* WORK REQUEST *
Which lines below include the string "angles"? Please show each one.

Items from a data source
────────

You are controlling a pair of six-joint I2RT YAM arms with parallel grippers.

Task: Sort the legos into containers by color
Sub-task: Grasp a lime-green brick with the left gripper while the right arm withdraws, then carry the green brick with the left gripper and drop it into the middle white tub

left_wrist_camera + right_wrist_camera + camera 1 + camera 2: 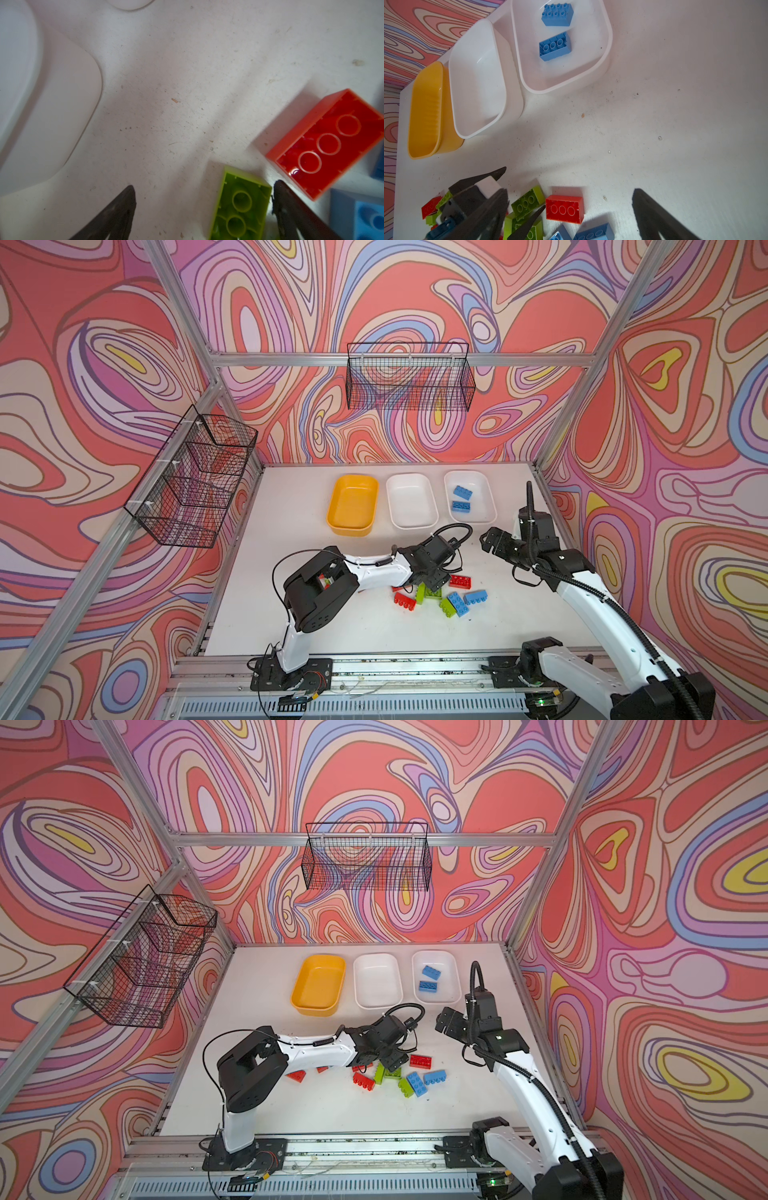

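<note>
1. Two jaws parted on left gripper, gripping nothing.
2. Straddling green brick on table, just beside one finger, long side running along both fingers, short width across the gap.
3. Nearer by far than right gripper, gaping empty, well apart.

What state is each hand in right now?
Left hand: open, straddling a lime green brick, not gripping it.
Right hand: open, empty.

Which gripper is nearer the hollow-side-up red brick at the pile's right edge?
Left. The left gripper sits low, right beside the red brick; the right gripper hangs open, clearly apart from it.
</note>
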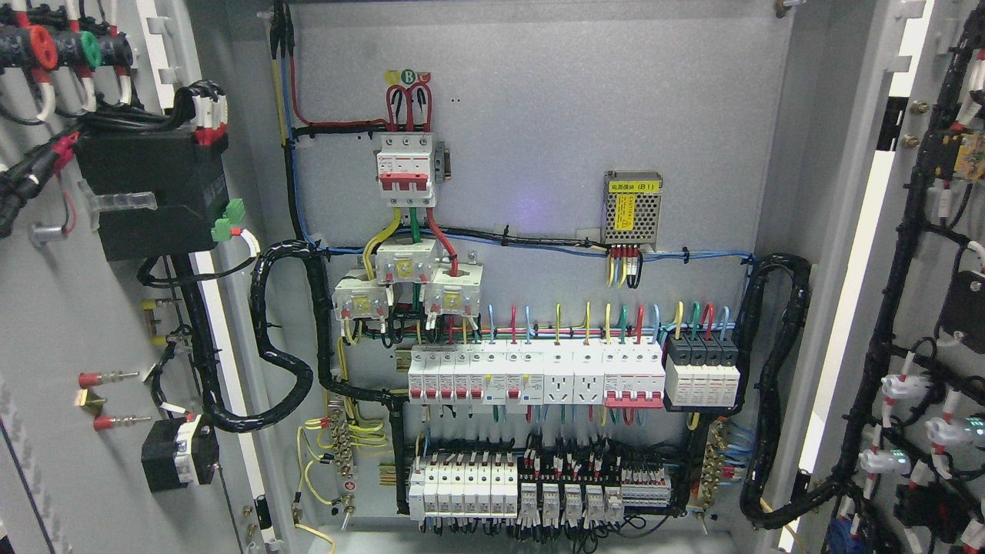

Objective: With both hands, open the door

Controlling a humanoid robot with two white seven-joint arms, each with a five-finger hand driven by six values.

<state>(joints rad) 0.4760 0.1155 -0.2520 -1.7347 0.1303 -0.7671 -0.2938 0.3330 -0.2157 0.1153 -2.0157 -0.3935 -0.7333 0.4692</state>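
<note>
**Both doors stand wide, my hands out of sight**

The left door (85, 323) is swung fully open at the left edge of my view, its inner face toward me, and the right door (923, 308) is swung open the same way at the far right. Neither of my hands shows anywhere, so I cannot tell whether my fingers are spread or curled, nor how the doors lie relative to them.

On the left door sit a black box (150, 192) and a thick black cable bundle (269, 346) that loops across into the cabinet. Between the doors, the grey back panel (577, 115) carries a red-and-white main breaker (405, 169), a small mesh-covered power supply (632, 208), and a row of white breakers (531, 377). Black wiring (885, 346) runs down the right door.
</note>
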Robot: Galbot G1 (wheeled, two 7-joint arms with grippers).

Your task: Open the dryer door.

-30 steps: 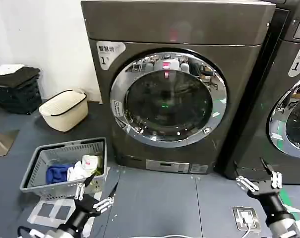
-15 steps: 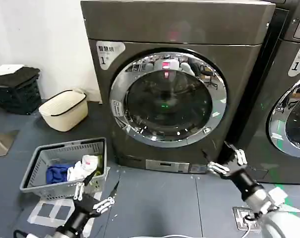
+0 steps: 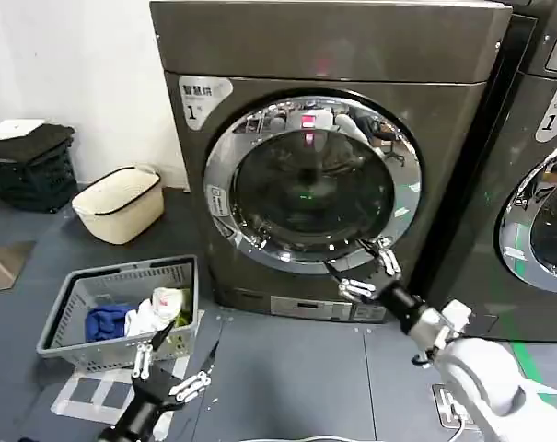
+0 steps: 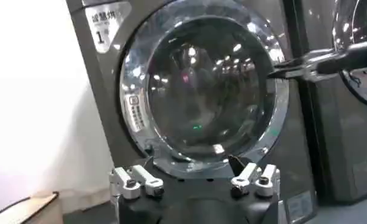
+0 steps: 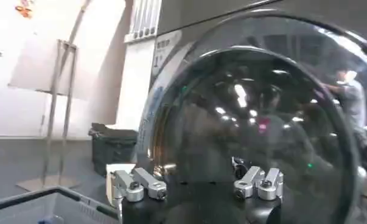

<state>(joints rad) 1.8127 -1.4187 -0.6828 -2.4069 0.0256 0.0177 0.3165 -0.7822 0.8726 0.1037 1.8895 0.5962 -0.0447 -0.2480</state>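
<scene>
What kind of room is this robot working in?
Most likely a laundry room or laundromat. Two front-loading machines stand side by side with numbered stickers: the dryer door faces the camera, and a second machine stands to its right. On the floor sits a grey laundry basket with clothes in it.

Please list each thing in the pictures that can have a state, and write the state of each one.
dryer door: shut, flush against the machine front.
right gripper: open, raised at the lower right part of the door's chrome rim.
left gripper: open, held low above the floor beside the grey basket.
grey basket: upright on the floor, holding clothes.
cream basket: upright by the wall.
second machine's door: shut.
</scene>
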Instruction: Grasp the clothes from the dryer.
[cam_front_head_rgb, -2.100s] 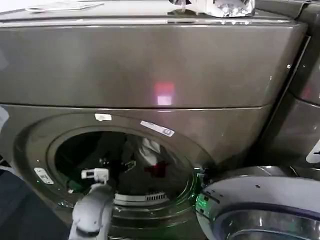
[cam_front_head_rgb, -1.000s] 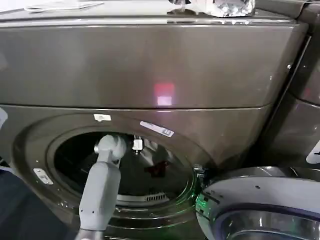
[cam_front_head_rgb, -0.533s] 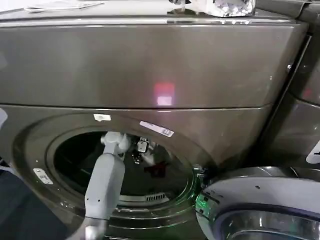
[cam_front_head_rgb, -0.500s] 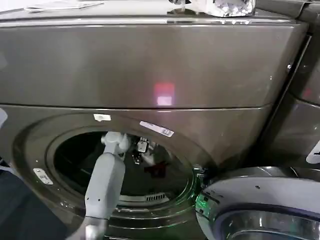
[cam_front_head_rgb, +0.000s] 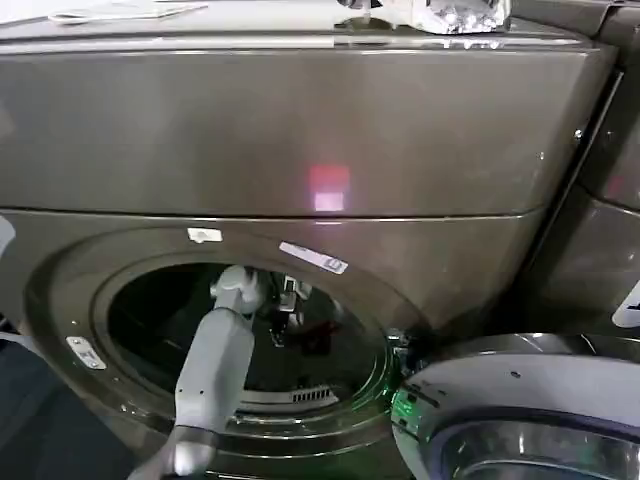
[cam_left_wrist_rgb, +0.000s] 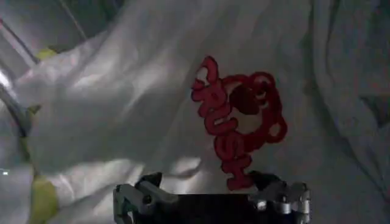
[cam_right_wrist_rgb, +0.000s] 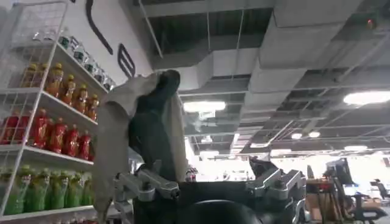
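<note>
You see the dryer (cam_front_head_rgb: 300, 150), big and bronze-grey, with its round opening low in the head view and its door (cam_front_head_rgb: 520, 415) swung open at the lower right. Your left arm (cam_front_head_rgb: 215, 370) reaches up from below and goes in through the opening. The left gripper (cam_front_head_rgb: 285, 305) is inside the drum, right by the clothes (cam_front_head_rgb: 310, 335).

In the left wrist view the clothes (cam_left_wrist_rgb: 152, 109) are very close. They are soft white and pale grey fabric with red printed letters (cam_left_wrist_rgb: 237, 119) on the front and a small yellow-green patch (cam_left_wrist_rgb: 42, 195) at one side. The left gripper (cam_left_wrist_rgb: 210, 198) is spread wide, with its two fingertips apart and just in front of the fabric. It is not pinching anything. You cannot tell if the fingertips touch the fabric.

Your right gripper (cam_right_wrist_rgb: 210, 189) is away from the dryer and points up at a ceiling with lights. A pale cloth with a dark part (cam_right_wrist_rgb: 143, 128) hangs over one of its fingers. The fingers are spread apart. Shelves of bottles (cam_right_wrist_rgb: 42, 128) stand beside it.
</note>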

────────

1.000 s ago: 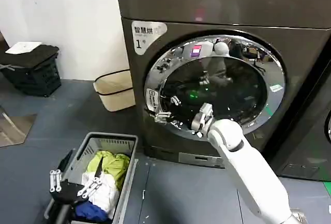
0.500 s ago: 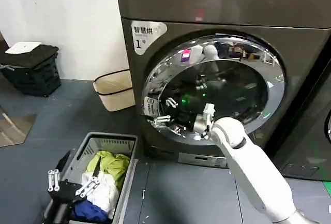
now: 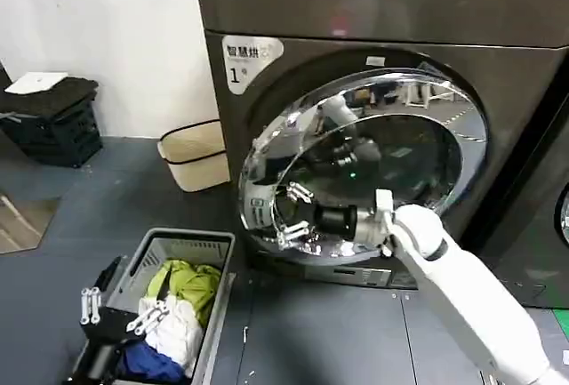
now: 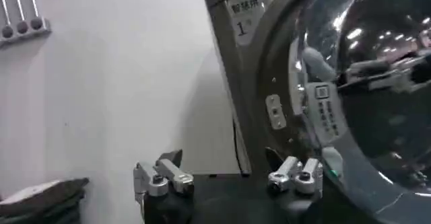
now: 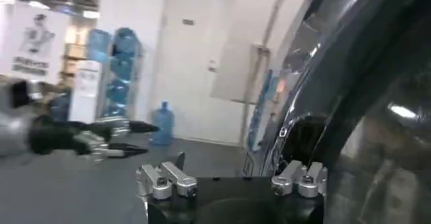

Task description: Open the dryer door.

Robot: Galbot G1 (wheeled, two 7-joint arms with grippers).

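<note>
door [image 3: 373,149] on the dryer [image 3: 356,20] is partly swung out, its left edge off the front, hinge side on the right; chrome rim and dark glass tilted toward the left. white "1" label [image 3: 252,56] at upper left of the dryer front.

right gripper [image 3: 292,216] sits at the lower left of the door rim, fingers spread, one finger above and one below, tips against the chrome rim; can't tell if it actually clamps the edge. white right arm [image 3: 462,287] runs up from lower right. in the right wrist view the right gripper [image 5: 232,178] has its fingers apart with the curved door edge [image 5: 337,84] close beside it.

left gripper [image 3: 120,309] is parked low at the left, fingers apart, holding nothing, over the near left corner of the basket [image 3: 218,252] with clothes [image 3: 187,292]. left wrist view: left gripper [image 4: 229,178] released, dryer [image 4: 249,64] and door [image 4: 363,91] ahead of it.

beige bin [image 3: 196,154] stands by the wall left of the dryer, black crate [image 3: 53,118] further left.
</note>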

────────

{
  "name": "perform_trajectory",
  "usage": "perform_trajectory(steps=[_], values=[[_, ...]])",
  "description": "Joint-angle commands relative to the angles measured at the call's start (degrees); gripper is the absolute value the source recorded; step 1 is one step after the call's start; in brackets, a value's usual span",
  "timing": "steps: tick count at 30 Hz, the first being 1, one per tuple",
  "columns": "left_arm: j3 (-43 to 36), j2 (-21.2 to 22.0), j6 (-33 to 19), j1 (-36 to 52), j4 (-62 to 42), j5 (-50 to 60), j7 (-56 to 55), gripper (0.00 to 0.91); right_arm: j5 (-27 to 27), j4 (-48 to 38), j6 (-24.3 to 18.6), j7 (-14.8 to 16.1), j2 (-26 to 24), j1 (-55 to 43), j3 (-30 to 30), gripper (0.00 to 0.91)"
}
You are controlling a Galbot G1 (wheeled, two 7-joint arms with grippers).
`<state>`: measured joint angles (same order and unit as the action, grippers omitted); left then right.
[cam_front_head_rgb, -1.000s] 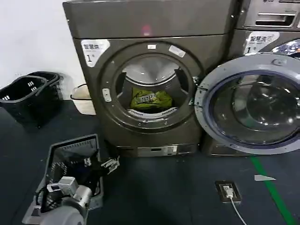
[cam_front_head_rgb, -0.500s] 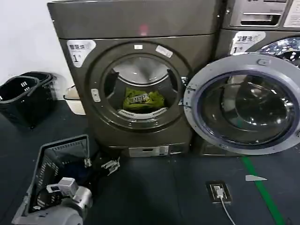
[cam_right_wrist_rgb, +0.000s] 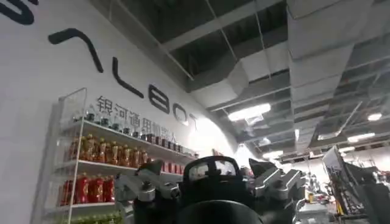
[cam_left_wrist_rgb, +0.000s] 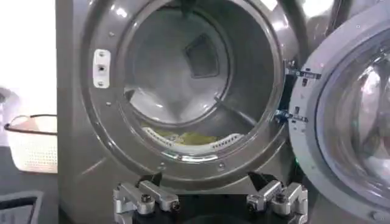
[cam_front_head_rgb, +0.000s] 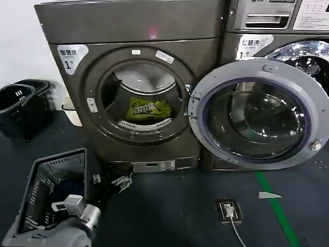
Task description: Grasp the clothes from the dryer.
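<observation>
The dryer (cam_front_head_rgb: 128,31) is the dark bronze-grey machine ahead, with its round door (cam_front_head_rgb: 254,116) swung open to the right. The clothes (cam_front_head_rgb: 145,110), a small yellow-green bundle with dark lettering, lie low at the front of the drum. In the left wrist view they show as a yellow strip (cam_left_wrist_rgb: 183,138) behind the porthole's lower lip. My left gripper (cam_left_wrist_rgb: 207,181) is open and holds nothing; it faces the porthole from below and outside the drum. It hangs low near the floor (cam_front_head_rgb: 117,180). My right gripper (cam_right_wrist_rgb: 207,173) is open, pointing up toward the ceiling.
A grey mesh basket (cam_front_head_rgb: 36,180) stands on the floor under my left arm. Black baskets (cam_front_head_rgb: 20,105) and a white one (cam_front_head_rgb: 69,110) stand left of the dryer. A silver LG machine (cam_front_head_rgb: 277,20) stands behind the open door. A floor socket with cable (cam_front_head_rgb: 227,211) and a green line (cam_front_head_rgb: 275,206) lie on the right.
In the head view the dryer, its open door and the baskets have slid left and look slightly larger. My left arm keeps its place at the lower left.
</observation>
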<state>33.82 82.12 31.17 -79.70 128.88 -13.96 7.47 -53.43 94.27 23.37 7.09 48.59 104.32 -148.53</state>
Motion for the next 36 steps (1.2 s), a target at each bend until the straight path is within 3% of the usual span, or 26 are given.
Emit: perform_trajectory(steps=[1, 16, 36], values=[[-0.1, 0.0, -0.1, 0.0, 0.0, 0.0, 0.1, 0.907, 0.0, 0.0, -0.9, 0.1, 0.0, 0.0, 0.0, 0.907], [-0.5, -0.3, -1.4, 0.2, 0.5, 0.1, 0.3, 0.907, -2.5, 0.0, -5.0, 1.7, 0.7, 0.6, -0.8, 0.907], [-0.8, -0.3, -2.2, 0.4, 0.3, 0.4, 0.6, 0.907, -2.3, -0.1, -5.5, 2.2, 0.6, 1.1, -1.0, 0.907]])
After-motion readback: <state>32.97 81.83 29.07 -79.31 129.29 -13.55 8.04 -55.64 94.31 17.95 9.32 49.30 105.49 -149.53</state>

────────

* EXPECTED ANSWER *
  "description": "Joint-angle commands relative to the angles measured at the call's start (degrees); gripper is the absolute value the source recorded; step 1 is one step after the call's start; in brackets, a value's usual span",
`<state>`: measured joint angles (same order and unit as the action, grippers omitted); left then right.

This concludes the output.